DESCRIPTION OF THE TASK: Within the data that follows, how many lines contain the word "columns"? Reply with only the number.

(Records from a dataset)
== Segment start ==

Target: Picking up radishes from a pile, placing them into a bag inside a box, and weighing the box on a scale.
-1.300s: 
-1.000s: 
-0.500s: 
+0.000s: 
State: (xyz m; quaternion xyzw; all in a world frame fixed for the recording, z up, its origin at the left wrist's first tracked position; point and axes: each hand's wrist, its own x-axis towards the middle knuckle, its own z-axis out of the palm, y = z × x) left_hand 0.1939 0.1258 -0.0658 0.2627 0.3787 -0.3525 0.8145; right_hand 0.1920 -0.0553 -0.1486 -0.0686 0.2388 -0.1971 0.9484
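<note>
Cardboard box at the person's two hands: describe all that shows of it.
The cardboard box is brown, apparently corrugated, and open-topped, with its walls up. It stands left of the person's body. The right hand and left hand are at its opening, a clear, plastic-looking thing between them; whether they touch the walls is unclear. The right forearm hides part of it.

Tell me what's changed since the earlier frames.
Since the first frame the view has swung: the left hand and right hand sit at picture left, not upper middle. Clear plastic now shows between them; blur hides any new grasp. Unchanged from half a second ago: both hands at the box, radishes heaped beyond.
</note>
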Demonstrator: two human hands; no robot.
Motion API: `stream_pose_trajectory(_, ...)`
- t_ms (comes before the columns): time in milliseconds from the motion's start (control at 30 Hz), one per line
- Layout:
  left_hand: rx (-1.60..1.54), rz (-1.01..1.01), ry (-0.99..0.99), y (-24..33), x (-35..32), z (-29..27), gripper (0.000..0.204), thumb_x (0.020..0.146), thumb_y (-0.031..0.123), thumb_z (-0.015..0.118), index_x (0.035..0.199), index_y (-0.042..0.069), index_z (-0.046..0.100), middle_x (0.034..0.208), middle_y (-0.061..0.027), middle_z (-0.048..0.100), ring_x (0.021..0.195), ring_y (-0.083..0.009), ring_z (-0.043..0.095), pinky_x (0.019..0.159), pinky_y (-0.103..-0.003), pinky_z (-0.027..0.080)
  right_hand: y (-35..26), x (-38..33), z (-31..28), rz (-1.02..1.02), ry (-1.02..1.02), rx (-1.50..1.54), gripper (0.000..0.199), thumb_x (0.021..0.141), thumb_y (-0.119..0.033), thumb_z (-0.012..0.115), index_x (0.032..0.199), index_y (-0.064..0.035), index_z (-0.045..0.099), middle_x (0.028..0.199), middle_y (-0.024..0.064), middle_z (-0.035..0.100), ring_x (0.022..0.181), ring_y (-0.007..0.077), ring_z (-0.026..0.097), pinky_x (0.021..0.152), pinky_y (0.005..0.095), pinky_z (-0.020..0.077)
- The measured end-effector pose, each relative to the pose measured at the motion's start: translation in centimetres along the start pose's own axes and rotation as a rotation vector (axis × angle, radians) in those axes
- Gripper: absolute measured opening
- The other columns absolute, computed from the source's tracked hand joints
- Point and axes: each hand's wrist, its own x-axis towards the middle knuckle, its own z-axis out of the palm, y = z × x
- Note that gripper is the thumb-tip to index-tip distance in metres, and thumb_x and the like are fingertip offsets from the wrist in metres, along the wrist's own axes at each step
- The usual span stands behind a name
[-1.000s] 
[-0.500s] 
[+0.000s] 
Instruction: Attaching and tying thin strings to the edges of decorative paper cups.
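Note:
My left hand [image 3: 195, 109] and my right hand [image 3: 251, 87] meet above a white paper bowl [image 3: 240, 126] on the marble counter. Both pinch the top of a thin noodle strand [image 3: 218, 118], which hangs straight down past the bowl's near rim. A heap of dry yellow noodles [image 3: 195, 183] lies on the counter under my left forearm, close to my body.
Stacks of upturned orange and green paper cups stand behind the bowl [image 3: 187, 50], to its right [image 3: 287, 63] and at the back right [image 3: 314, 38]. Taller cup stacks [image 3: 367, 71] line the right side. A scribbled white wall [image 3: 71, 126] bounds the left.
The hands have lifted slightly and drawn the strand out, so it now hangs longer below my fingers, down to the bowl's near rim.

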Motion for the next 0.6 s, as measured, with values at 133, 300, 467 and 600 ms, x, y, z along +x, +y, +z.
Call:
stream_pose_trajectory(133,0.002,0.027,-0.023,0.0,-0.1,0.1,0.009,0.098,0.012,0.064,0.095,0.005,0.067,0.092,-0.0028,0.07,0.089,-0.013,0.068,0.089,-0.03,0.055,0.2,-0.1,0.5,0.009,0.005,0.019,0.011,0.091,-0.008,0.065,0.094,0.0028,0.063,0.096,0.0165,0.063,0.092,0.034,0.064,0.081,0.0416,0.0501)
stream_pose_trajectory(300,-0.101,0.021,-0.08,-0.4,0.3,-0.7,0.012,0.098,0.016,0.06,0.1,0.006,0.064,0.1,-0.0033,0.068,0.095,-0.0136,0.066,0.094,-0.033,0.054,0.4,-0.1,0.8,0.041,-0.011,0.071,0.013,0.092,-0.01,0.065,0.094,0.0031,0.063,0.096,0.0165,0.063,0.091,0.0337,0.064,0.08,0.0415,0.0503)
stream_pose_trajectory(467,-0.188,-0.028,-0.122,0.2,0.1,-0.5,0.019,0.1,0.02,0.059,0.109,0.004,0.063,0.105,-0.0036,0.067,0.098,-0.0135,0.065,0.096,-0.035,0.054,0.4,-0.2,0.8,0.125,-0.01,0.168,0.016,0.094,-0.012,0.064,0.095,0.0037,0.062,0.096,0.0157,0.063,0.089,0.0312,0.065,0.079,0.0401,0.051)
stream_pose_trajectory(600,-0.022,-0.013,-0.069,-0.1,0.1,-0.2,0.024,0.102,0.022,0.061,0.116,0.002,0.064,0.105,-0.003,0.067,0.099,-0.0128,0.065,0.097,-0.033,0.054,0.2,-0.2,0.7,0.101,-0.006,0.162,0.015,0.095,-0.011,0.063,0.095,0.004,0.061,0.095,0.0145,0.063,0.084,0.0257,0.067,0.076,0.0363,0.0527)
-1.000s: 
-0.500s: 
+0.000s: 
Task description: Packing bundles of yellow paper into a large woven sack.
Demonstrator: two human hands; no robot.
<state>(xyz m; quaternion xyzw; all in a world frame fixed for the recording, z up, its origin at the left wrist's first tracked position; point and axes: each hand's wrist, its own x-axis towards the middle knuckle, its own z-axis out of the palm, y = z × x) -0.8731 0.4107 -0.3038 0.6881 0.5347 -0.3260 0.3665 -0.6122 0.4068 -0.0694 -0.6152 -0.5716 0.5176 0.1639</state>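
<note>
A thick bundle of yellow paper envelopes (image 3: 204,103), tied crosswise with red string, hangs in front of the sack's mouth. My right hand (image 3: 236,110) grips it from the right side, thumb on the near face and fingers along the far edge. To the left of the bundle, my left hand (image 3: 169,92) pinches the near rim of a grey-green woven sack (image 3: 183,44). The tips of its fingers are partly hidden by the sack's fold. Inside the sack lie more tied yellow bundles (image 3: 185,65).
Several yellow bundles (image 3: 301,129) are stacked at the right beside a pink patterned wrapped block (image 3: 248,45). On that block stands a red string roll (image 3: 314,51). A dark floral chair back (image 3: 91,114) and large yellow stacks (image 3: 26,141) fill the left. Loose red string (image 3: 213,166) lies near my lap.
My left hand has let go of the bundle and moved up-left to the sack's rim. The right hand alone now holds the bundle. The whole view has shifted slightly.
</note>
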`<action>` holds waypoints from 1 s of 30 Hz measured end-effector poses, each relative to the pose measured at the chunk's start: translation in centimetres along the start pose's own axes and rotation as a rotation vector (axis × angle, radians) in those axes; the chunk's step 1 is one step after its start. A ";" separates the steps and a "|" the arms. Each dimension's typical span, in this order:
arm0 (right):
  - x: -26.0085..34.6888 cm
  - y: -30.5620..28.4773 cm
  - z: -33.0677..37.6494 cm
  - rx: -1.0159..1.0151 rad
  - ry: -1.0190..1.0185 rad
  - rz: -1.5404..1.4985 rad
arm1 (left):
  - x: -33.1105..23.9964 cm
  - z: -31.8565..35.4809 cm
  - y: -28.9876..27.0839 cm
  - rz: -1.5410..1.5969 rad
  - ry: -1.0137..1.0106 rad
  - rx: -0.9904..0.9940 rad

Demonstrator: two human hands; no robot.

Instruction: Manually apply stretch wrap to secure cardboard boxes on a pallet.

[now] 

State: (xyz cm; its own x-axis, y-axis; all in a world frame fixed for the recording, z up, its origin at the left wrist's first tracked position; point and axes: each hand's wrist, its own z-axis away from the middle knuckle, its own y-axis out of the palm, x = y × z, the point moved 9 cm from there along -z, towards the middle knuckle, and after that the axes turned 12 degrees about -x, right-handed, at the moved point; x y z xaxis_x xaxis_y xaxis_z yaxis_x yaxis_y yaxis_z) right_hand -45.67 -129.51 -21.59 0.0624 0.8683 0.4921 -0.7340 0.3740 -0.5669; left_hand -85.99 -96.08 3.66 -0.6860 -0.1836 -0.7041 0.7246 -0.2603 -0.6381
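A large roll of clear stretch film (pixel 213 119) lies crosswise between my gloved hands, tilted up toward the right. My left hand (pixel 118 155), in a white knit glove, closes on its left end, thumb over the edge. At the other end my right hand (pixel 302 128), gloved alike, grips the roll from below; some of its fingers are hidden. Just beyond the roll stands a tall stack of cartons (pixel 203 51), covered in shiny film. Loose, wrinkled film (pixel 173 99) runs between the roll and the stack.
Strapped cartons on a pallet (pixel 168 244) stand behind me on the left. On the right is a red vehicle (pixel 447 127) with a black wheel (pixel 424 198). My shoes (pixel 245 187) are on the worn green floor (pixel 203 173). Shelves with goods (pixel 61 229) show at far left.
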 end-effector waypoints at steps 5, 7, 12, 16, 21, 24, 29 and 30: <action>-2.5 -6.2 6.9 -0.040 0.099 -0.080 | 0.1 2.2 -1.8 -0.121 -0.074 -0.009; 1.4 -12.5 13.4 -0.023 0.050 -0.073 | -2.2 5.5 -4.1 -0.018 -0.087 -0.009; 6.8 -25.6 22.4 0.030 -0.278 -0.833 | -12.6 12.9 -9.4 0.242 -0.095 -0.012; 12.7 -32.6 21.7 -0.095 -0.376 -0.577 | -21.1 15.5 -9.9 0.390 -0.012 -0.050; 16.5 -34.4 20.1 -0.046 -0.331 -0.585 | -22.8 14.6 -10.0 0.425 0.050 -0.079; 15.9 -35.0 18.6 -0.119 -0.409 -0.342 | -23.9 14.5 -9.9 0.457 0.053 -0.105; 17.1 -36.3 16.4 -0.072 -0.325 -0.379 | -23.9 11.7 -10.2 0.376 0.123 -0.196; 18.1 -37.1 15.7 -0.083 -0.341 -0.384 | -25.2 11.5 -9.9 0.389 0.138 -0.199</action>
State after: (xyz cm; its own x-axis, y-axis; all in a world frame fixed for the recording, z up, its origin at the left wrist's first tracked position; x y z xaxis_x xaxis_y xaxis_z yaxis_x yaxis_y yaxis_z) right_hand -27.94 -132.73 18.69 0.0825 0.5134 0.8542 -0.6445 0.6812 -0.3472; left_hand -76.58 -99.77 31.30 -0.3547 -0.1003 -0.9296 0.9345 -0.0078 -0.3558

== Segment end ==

TASK ANSWER: 2